## THE TASK
Print only the lines that begin at the line containing "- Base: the" and end at the last line of the material, both included, without any change.

## INFORMATION SUPPLIED
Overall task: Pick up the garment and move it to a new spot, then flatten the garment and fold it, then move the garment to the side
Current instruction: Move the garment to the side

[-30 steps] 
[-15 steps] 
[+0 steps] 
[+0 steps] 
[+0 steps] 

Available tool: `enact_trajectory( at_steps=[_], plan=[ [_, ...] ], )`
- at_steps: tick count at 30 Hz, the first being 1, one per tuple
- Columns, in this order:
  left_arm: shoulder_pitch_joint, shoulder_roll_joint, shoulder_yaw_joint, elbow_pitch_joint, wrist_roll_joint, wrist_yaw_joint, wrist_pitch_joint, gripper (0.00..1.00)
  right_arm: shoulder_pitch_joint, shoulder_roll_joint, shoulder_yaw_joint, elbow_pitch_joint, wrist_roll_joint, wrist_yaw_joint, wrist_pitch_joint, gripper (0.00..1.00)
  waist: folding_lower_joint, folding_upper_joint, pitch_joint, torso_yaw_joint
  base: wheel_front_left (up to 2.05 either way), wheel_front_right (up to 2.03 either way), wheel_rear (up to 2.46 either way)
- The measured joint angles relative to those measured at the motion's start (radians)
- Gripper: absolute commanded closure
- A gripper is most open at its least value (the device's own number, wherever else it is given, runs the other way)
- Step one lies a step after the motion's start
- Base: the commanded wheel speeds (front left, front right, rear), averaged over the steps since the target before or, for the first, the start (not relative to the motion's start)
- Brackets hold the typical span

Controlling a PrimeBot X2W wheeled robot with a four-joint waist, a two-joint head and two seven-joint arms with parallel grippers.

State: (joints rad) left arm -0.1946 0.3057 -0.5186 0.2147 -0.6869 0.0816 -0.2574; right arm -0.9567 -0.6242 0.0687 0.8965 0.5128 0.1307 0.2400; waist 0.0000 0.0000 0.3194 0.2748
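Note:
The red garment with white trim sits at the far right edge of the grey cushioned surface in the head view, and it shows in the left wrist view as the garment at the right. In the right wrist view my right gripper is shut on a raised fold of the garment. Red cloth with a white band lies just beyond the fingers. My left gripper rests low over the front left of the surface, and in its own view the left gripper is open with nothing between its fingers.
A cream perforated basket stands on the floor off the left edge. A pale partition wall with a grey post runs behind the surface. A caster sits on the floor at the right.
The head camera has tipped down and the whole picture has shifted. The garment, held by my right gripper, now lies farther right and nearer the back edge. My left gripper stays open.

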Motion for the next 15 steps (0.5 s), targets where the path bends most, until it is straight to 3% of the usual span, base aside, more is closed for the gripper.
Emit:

## OUTPUT FOR THIS EXERCISE
- Base: the commanded wheel speeds (front left, front right, rear), averaged over the steps since the target before or, for the first, the start (not relative to the motion's start)
- Brackets hold the typical span

Controlling a PrimeBot X2W wheeled robot with a four-joint waist, a two-joint head and two seven-joint arms with parallel grippers.

State: (joints rad) left arm -0.1946 0.3057 -0.5186 0.2147 -0.6869 0.0816 -0.2574; right arm -0.9567 -0.6242 0.0687 0.8965 0.5128 0.1307 0.2400; waist 0.0000 0.0000 0.3194 0.2748
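Note:
The red garment with white trim sits at the far right edge of the grey cushioned surface in the head view, and it shows in the left wrist view as the garment at the right. In the right wrist view my right gripper is shut on a raised fold of the garment. Red cloth with a white band lies just beyond the fingers. My left gripper rests low over the front left of the surface, and in its own view the left gripper is open with nothing between its fingers.
A cream perforated basket stands on the floor off the left edge. A pale partition wall with a grey post runs behind the surface. A caster sits on the floor at the right.
The head camera has tipped down and the whole picture has shifted. The garment, held by my right gripper, now lies farther right and nearer the back edge. My left gripper stays open.
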
Motion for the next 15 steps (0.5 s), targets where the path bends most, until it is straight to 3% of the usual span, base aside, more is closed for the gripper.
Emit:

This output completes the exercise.